If we accept that the world is interconnected through flows of energy, both psychic and material, then the wall in my park and the wall in America represented two moments of the same wave. It was another act in the millennia-long struggle between nomads and settlers—between Abel (the shepherd) and Cain (the farmer, the city-builder). The nomad is rough, virile, and poor; he only owns what he can carry—his art is the song and the poem, he has no use for books or science. The city-dweller is sophisticated, learned, and luxurious; but he is also corrupt. My gypsies are a brutal people, always ready to con and steal—a surly boy at my door who offers to sharpen my knives; for them, we settled people are prey. The settlers are not human; we are the mark—and perhaps deservedly so, we abandoned God for property and comfort. The nomad is the judgement.


Trump’s wall will never be completed. His moment passed and he has been reduced to brief communiques from his southern retreat in Florida; his momentum bled out. Soon, perhaps within a decade, a photojournalist will snap a lone militiaman next to the terminal section of the uncompleted border wall, by then a demarcation line between the factions of what was America. Trump built America’s last monument; in its incomplete state it is post-apocalyptic before the apocalypse has even happened.


In the early days of Rome, the city’s soldiers would build a camp with earthworks that featured wide entrances. If attacked, it was expected that the soldiers would rush to the openings, force the enemy back, and counterattack. The camp was left vulnerable because Rome expected courage and initiative from her men. As the empire grew decadent, the Roman camps featured narrow entrances and improved defensive bulwarks. The soldiers could sleep easy, but this was a sign of decline: Rome’s sons would no longer push back with vigour; they retreated behind their defences, sought a soft bed and easy sleep.


The same is true of America’s wall; the wall is a sign of decadence. In the time of Theodore Roosevelt, a little over a hundred years ago, America would have responded to the disorder in Mexico with an invasion. The territory would have been secured and governed responsibly, used as a buffer against further waves of migration. The healthy state swarms outwards to defend herself, as those Romans once did. Today, America can only cower and hold what she has; her leaders wasted blood and money on pretend wars in the Middle East, while a more bloody and relevant war burned right beneath the homeland.

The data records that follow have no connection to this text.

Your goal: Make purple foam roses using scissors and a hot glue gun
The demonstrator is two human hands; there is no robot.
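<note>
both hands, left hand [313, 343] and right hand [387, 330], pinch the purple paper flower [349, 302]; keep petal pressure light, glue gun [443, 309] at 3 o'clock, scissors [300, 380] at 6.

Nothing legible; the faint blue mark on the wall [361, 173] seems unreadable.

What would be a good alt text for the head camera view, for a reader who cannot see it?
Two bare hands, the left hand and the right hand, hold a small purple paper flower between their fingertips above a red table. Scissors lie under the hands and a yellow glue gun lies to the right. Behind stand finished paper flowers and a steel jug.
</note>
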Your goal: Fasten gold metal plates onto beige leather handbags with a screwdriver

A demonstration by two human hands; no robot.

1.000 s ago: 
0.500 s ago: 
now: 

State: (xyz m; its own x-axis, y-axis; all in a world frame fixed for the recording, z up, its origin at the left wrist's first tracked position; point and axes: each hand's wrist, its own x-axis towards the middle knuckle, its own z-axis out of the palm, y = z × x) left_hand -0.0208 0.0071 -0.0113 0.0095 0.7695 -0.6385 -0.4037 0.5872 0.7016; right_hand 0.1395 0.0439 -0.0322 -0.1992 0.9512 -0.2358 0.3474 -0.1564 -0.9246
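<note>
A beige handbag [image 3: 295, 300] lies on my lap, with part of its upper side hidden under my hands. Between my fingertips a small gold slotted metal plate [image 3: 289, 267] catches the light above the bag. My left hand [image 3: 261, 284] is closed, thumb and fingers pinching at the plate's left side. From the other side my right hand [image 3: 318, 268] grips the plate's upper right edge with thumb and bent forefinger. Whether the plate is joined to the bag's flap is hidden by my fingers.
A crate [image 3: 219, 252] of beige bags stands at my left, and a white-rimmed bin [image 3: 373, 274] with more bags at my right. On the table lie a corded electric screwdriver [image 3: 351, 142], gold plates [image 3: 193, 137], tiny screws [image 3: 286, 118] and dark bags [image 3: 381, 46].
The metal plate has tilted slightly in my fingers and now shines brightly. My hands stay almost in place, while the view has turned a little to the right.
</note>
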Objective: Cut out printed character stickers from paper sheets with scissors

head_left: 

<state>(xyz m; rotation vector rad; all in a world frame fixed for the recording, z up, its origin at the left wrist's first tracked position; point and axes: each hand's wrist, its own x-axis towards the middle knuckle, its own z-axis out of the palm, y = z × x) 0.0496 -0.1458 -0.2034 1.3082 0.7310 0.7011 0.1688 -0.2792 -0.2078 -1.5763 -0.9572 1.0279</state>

Indeed, the cartel war in Mexico is symbiotic with America’s decadence; her tolerance of drugs fuelled the narco gangs. A vigorous America would hang her drug dealers, flog her addicts, and invade Mexico, with the most able officers rewarded with Mexican land to settle—these officers being the nomads within the civilised state. As stands, even the will to hold what America has is no more; the Democrats invite the caravans at any price, every migrant a new dependent vote—and the empire bleeds into a dusky red sun.